The Israeli assault on Gaza is very present in the camp. On one wall there is a poster featuring all the international brands to be boycotted due to their connections to Israel. Though Fatah are the dominant faction – their yellow flags surround the entrance – but the walls of the alleyways are also painted with the stencilled symbols of other groups including that of the Al Quds Brigades (the armed wing of Palestinian Islamic Jihad) and the red triangle of Hamas. The latter have multiplied since the bombardment of Gaza commenced. There are also posters featuring political figures from across the spectrum. One building has hung images of Fatah leader Yasser Arafat and Hamas leader Yahya Sinwar despite their very different ideologies.
A parakeet is chirping in a cage on the balcony of 58-year-old Khadija Ahmed Azimeh. Some time ago it flew in there and her 16-year-old grandson caught it. He’s always catching birds, she says.
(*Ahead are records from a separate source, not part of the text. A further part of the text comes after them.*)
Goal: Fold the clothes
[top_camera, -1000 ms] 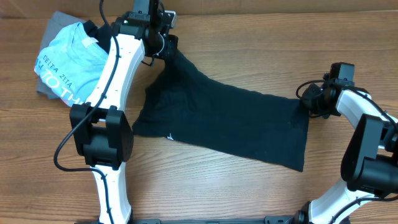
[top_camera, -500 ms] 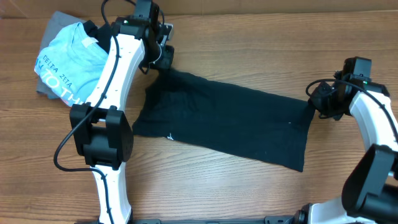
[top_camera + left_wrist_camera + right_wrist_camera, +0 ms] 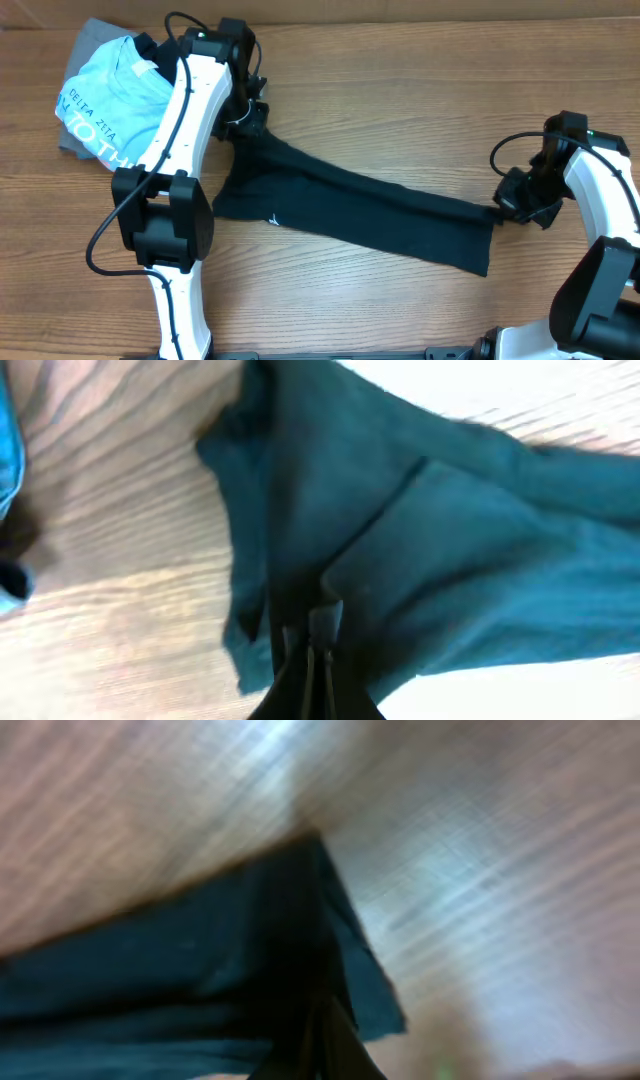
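Note:
The dark navy T-shirt (image 3: 350, 210) lies across the middle of the wooden table, with its far edge lifted and drawn toward the near side. A small white logo (image 3: 273, 221) shows near its front left edge. My left gripper (image 3: 250, 122) is shut on the shirt's upper left corner; the left wrist view shows the cloth (image 3: 420, 530) pinched between the fingers (image 3: 315, 650). My right gripper (image 3: 508, 205) is shut on the shirt's right edge; the blurred right wrist view shows dark cloth (image 3: 200, 970) at the fingers (image 3: 325, 1040).
A light blue T-shirt with white lettering (image 3: 110, 100) lies on a grey garment (image 3: 78, 60) at the back left corner. The table's back edge (image 3: 400, 15) runs along the top.
Both grippers moved toward the near side with the shirt's far edge. The flat shirt has narrowed into a band as its far edge comes over the lower part.

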Controlling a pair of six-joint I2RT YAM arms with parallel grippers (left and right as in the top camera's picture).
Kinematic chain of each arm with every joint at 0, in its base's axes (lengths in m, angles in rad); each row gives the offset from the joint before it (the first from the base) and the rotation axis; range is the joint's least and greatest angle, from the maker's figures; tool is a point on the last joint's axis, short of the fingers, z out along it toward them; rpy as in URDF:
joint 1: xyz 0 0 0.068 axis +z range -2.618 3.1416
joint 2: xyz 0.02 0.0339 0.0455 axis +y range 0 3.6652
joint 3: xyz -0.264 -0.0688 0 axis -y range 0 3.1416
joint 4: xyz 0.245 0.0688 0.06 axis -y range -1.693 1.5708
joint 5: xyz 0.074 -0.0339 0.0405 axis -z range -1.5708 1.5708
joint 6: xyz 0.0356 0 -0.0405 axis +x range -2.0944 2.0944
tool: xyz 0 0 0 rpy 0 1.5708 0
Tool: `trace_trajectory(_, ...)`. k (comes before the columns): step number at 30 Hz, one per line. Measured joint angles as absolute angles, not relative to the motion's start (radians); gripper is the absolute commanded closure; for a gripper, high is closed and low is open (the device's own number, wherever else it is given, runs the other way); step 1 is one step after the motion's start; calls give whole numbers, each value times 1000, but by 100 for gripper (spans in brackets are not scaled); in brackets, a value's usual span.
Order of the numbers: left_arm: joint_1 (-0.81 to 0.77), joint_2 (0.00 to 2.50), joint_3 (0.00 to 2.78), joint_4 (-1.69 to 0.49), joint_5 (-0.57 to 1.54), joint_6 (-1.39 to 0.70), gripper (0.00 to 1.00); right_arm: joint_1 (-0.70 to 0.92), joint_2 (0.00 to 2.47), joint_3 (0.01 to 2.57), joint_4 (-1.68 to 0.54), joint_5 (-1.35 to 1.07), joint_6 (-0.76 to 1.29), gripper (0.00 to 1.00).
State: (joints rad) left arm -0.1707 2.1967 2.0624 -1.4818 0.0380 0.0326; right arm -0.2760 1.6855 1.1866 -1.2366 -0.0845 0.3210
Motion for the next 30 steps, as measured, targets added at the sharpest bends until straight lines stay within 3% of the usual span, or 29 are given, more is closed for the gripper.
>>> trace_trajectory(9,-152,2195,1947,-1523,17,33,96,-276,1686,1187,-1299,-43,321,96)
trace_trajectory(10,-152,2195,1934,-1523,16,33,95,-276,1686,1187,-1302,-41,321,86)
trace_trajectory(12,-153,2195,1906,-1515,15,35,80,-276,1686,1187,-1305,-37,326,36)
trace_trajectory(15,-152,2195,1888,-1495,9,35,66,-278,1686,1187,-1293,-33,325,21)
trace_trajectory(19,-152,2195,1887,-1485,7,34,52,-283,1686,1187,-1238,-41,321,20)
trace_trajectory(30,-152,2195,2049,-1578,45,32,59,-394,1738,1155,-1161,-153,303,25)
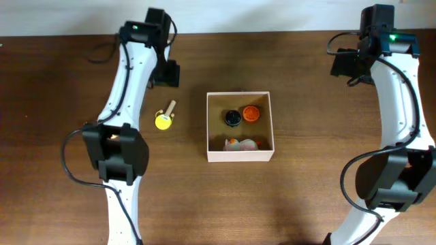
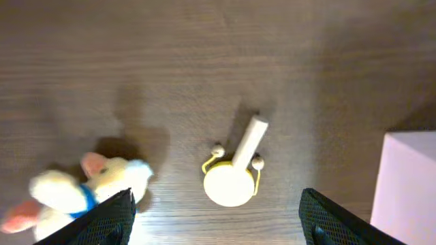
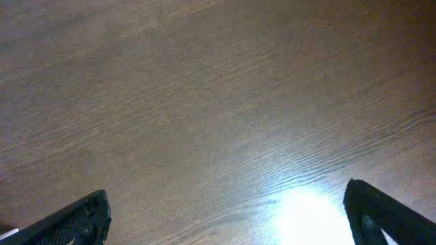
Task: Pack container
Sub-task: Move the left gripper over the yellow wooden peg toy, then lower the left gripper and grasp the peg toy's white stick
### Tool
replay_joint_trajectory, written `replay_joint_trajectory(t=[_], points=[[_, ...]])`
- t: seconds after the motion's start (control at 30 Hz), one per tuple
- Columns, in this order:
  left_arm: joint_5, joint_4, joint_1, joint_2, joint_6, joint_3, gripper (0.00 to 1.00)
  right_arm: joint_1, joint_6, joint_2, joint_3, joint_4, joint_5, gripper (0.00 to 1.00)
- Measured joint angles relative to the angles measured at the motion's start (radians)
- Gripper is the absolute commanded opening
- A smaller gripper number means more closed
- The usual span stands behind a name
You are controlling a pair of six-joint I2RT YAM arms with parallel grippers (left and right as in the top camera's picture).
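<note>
1. Surface first: it's a dark brown wood-grain table (image 1: 306, 197). It's mostly matte, but there's a bright glare spot (image 3: 303, 211) in the right wrist view.
2. Barely any of the room shows. There's just a pale strip (image 1: 259, 17) past the table's far edge in the overhead view, and I can't tell if it's wall or floor.
3. The box (image 1: 240, 155) sits about mid-table between the two arms. Its top is open, with cream walls and a tan inside.
4. Inside it, a black round thing (image 1: 233, 118) and an orange round thing (image 1: 251, 113) sit side by side toward the far wall. There's also a pale-and-orange lump (image 1: 242, 143) against the near wall. That one's probably a soft toy, but it's too small to be sure.
5. Left of the box, a yellow drum toy (image 1: 163, 120) with a wooden handle lies on the bare wood, near the box but not touching it.
6. The left wrist view also shows a plush (image 2: 75, 194), white with pink ears and a blue collar. It's lying on the table near the drum toy, with a gap between them.
7. The left gripper (image 2: 216, 221) hangs above the drum toy with its fingers spread wide, holding nothing.
8. The right gripper (image 3: 225, 214) is over bare wood, well apart from the box. Its fingers are wide apart too, and it's empty.
</note>
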Motion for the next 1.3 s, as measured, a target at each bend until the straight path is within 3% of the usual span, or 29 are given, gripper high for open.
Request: replay_joint_trajectory(t=[0.67,1.3], points=[[0.112,0.153,-0.003,0.001,0.133,-0.299,0.79,0.0,0.0,0.0,0.0,0.0,0.0,0.99],[0.113,0.229,-0.003,0.067,0.136,-0.309,0.74,0.0,0.0,0.0,0.0,0.0,0.0,0.99]])
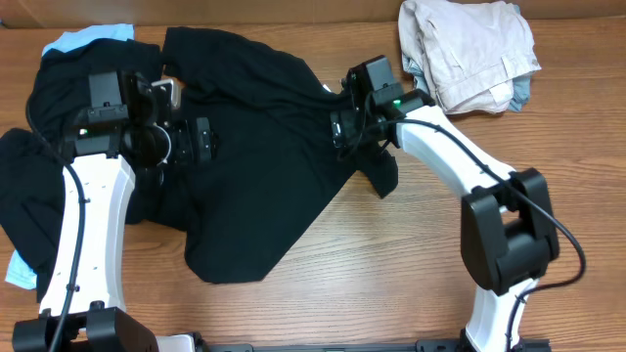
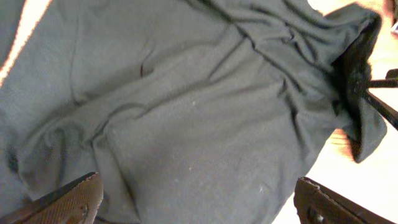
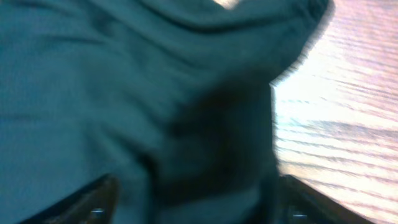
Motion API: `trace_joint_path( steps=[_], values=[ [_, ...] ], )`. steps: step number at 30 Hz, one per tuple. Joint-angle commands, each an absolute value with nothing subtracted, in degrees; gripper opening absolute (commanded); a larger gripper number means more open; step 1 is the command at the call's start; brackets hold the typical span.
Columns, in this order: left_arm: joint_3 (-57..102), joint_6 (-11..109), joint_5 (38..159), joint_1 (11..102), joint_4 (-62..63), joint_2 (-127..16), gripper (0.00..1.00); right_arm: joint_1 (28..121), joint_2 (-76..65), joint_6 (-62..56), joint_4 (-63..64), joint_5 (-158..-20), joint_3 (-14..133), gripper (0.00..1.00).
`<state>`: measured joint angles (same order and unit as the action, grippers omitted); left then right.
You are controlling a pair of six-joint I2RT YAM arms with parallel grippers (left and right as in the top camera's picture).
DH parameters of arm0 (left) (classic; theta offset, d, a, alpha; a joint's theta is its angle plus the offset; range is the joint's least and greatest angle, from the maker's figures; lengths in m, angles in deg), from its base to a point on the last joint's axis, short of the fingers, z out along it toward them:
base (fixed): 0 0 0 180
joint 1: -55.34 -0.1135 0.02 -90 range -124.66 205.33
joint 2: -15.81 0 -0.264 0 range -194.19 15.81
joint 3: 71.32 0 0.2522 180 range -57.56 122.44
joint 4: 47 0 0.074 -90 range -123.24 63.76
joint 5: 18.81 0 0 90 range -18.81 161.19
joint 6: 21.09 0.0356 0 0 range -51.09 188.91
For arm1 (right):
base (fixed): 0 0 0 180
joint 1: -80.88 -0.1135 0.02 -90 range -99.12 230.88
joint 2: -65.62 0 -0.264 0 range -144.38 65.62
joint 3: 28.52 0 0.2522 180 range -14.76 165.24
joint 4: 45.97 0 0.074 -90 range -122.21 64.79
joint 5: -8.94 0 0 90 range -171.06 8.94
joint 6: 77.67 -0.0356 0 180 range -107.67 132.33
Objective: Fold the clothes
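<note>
A black shirt (image 1: 264,147) lies spread and crumpled across the middle of the table. My left gripper (image 1: 205,138) hovers over its left part, open; in the left wrist view its fingertips (image 2: 74,199) stand far apart above wrinkled black cloth (image 2: 186,93), holding nothing. My right gripper (image 1: 340,127) sits low on the shirt's right edge, near a sleeve (image 1: 381,176). In the blurred right wrist view the gripper (image 3: 196,190) has its jaws wide, with dark fabric (image 3: 124,81) bunched between them and bare wood (image 3: 348,93) to the right.
A folded beige pile (image 1: 469,49) rests at the back right. More black cloth (image 1: 29,186) is heaped at the left, with light blue fabric showing at the back left (image 1: 93,37) and the front left (image 1: 20,269). Bare wooden table (image 1: 411,274) lies in front.
</note>
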<state>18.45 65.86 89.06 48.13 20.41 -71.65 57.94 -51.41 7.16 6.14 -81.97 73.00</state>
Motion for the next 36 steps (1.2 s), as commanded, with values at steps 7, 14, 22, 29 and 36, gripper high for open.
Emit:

Khadija’s family left Palestine in 1948 and went to live in the Al Yarmouk refugee camp in Syria. She came to Lebanon in 2012 after her husband and her son were killed in the Syrian war. Fifteen members of her family left the country “with only their souls”. (Mukaram also used this expression.)
Khadija has no secure income. She hasn’t been able to pay her rent in six months and is in debt. She survives with help from organisations like Unicef. She has sent any money she could afford to her daughter who lives in Gaza and her granddaughter, who recently gave birth in a tent there. It costs $10,000 to leave Gaza via Egypt and the family can’t afford that. Not knowing what else to do, her teenaged grandson, the one who caught the bird, went to the medical centre and tried to sell them a kidney.
As a Syrian-born Palestinian, Khadija has fewer rights than other Palestinians in the camp and those Palestinians have fewer rights than Palestinians living in Syria before the war. Her grandchildren are terrified at the idea of returning. Khadija talks about relatives and friends who have died in Syria and Gaza. She cries and her 15-year-old granddaughter Shiraz comforts her. Shiraz was two and a half when she came to Lebanon and doesn’t remember Syria at all. She’s in an UNWRA school and wants to be a fashion designer when she’s older. She also likes to read stories, says her grandmother, “about Sherlock Holmes.”
Khadija suffers from heart disease and says she want to see her Gazan loved ones before she dies. Before we leave, she considers her family’s forced movements from Palestine to Syria to Beirut and Gaza today. “It’s a continuous tragedy.”